[WORK TO COMPLETE]
Would you return the lines between the one holding "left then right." and the one holding "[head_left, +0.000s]", inclusive, and only those, exactly as they stand in the listing below?

[RECORDS FOR PROCESSING]
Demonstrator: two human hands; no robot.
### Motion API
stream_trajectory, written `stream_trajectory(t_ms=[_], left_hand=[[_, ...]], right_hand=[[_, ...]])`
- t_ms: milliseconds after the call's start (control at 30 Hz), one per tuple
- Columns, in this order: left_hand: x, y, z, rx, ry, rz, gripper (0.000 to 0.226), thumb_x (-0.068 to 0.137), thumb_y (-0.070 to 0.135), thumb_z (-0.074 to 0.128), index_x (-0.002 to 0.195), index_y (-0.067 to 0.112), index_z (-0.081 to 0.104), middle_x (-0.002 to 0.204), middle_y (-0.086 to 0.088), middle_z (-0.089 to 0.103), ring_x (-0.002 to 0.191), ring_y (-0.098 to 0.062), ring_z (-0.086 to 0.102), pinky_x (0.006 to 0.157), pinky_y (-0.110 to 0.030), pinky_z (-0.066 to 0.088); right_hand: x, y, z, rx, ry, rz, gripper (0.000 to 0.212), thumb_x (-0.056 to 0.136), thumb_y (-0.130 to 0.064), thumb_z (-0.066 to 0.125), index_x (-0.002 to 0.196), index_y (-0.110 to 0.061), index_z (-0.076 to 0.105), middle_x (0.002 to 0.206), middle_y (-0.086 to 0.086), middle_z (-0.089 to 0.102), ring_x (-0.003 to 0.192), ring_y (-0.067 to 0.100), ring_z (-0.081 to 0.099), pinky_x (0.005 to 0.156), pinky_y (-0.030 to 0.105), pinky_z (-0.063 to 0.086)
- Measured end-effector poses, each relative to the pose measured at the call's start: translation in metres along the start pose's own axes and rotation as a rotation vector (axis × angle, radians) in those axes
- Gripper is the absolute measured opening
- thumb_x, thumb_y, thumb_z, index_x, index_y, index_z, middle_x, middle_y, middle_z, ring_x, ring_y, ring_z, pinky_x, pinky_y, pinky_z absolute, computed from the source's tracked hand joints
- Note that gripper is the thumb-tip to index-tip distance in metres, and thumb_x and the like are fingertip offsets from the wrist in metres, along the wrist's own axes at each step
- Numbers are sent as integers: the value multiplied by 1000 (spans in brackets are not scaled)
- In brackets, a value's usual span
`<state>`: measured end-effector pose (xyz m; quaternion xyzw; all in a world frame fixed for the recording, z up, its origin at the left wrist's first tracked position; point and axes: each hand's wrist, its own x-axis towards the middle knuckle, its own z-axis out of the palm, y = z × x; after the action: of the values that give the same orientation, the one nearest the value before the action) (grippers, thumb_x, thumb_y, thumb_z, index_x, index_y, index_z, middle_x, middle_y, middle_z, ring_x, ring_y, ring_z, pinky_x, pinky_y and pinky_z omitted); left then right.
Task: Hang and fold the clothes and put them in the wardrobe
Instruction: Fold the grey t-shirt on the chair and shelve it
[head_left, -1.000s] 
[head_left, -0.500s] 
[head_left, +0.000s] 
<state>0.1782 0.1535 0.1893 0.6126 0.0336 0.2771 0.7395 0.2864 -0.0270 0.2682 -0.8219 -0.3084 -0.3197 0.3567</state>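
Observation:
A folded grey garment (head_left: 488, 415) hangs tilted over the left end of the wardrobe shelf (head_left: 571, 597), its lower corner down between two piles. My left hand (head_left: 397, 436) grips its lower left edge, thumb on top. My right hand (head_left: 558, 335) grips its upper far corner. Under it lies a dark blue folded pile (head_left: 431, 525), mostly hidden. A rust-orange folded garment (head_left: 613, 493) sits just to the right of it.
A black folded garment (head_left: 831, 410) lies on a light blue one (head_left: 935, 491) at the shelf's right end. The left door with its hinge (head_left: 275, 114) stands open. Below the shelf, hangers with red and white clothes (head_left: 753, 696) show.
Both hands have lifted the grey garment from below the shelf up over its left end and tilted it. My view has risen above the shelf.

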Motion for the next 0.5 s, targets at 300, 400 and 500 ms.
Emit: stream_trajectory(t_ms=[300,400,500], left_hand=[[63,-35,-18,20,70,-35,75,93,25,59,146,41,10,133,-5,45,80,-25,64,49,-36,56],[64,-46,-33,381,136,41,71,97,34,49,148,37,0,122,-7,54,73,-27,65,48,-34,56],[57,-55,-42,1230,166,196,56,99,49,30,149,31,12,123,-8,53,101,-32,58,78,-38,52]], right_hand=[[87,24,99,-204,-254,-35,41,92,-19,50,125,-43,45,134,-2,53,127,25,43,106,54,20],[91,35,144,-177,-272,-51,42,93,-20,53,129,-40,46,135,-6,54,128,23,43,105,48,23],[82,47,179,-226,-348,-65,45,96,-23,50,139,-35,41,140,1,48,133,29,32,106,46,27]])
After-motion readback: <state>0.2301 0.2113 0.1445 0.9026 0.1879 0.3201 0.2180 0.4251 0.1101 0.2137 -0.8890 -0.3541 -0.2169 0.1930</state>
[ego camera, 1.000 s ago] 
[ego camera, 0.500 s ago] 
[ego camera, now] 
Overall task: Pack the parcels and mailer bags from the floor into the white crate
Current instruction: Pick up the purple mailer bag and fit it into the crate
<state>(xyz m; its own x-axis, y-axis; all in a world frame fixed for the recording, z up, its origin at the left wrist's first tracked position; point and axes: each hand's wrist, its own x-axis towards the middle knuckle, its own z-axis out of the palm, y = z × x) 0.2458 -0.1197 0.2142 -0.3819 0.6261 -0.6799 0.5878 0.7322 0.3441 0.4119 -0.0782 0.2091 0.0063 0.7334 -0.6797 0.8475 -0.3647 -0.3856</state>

[ANSWER SECTION]
`<state>`: measured end-effector pose (xyz m; quaternion xyzw; all in a world frame fixed for the recording, z up, its origin at the left wrist's first tracked position; point and axes: each hand's wrist, its own x-axis towards the middle knuckle, its own z-axis out of the palm, y = z × x; after the action: of the values that give the same orientation, the one nearest the value before the action) (grippers, thumb_x, thumb_y, thumb_z, index_x, index_y, index_z, middle_x, middle_y, middle_z, ring_x, ring_y, ring_z, pinky_x, pinky_y and pinky_z omitted); left then right.
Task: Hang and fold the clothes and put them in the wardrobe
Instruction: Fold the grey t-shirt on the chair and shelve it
[head_left, -1.000s] 
[head_left, -0.500s] 
[head_left, +0.000s] 

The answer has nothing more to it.